Reputation: 95
I know that similar questions and problems were already discussed here, but not exactly the ones I need.
Let's face the problem, that we have a long string, a really long one, the haystack, and we have a needle. Classic problem: search the occurences, all of it. Well Regex.Matches
is a nice function, it only have one problem, which in our case is a serious problem, it doesn't count overlapped strings.
For example
string haystack = "(anything)....bbb....(anything)";
string needle = "bb"; //must be a string not a char
Now we see, that bb
is 2x in that bbb
part of the haystack. (BBb
and bBB
) Regex.Matches
only finds the first one, and he searches further from the third b
. And will not find any other.
Any idea how to search fur substrings with overlapping option in a long haystack string (must be efficient of course)?
Thank you, and sorry if duplicate.
Upvotes: 2
Views: 177
Reputation: 45155
The easier solution is to use string.IndexOf
in a loop as others have suggested, but...if you really want to use Regex, you can use a positive lookahead to deal with overlaps.
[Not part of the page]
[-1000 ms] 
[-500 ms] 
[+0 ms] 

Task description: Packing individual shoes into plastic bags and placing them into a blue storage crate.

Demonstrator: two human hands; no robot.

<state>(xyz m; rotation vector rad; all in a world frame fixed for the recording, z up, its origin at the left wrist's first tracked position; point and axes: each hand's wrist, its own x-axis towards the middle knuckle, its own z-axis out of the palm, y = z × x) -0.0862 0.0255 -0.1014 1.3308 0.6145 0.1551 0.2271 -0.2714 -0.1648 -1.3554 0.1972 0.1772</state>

For example:
string test = "(anything)....bbb....(anything)";
Regex r = new Regex("b(?=b)");
foreach (Match m in r.Matches(test))
{
Console.WriteLine(string.Format("match at: {0}",m.Index));
}
Will match at both indexes 14
and 15
.
This is manageable for a 2 character match, but might become a pain with longer matches.
Determining whether or not this would be faster in practice than the string.IndexOf
in a loop solution is left as an exercise for the reader.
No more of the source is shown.